The incentive programs that paid for Marion’s four leased electric cars and purchased charging stations were funded not by tax dollars (another error by Mr. North), but rather from fees on vehicle inspections. This information comes straight from Ms. Sejal Shah, director of the program (2). Once again, we all pay these fees – shouldn’t we also benefit from them? At the end of the leases, the EMC proposes to use some of the windfall funds to re-lease or replace the electric cars.

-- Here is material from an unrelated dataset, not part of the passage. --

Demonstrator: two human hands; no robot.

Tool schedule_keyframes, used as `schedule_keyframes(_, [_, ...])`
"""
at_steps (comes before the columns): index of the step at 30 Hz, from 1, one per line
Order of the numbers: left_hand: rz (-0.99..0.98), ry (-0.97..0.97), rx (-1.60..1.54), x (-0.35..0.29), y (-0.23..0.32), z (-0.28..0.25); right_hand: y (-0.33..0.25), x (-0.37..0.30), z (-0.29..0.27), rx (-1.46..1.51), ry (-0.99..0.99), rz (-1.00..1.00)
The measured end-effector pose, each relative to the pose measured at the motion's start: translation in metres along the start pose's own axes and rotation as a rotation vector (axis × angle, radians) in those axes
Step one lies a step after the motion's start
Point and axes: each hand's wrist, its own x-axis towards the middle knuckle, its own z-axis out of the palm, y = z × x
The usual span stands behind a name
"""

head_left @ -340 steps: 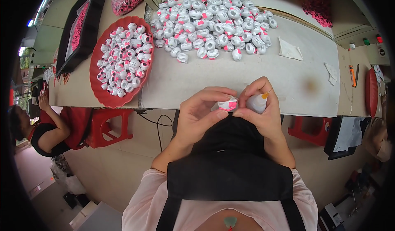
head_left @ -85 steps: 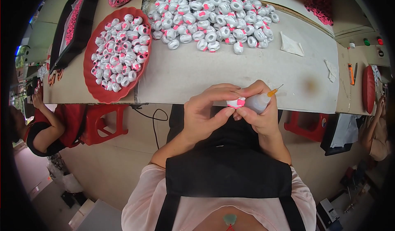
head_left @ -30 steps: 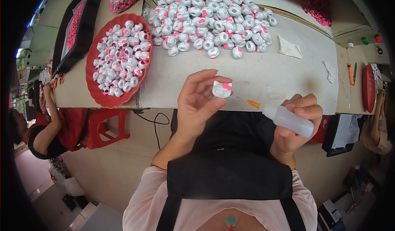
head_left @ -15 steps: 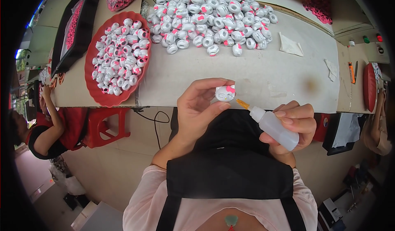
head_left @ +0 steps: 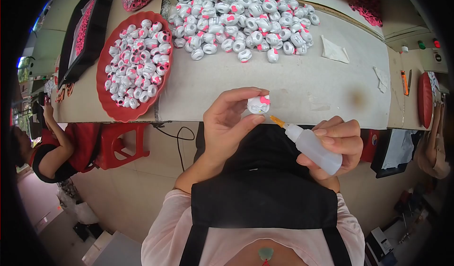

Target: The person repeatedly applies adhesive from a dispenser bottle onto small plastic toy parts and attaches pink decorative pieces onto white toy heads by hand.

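Observation:
Between the thumb and fingers of my left hand point(head_left: 226, 119) is a small white toy head point(head_left: 258, 106) with a pink bow, its front turned toward me. My right hand point(head_left: 341, 143) is wrapped round a translucent squeeze bottle point(head_left: 317, 148). The bottle's amber needle tip point(head_left: 277, 121) points up and left, close to the toy head's lower right side. Whether the tip touches it I cannot tell. Both hands are just over the table's near edge.
Many similar white heads lie in a heap point(head_left: 236, 22) on the table point(head_left: 283, 86); more fill a red scalloped tray point(head_left: 105, 81) at left. A white cloth point(head_left: 335, 49) and an orange knife point(head_left: 404, 82) lie right. A black tray point(head_left: 71, 57) stands far left. Co-workers sit on both sides.
The bottle's tip has shifted very slightly left. My left hand keeps its grip on the toy head, almost unmoved. At left, a co-worker's arm has moved.

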Motion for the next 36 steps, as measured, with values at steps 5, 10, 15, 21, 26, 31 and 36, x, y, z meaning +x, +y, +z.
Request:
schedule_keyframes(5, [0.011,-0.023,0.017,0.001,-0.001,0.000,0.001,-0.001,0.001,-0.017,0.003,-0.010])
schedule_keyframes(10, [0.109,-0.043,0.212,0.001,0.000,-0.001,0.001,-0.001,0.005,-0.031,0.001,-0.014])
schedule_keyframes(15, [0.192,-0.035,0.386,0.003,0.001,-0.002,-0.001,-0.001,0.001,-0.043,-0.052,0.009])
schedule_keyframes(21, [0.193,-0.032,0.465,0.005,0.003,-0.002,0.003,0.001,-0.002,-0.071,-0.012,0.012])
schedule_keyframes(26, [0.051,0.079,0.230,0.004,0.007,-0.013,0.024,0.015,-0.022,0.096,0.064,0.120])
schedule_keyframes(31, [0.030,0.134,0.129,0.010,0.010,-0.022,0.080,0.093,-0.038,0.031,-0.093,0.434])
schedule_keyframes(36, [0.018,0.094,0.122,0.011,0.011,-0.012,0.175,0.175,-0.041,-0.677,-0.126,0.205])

For many decades, the electricity used by Massachusetts residents has been generated largely (about 80 percent) by burning fossil fuels. People living near power plants – such as those in Sandwich and Fall River – have had to put up with views of smokestacks and plumes of toxic fumes from these plants so that we all could benefit from the electrical output. It would be interesting to hear the response of these folks to last week’s letter by Ms. Stamos, in which she complained about the whoosh of a wind turbine occasionally heard over the background traffic noise from Route 25. She claimed that construction equipment damaged Bourne’s roads, even though the loads heeded state regulations. “Strobing” is impossible in the community she mentions, as the homes are located south of all the turbines, and thus the blades cannot pass between them and the sun.
Thanks to foresighted leaders in our state and despite these efforts to misinform, Massachusetts is transitioning toward renewable energy sources. Marion’s Energy Management Committee is embracing this transition. We hope our residents will arm themselves with facts, not fantasy, and vote for Article #5 at Town Meeting on Oct. 24.